**Work instruction**
Please write out the listing again, keeping every character the same.
........
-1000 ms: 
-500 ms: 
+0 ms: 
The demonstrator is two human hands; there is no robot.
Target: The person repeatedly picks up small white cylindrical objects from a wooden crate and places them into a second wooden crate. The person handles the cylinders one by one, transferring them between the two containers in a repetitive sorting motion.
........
**Completed task**
-1000 ms: 
-500 ms: 
+0 ms: 
The demonstrator is two human hands; there is no robot.
Target: The person repeatedly picks up small white cylindrical objects from a wooden crate and places them into a second wooden crate. The person handles the cylinders one by one, transferring them between the two containers in a repetitive sorting motion.

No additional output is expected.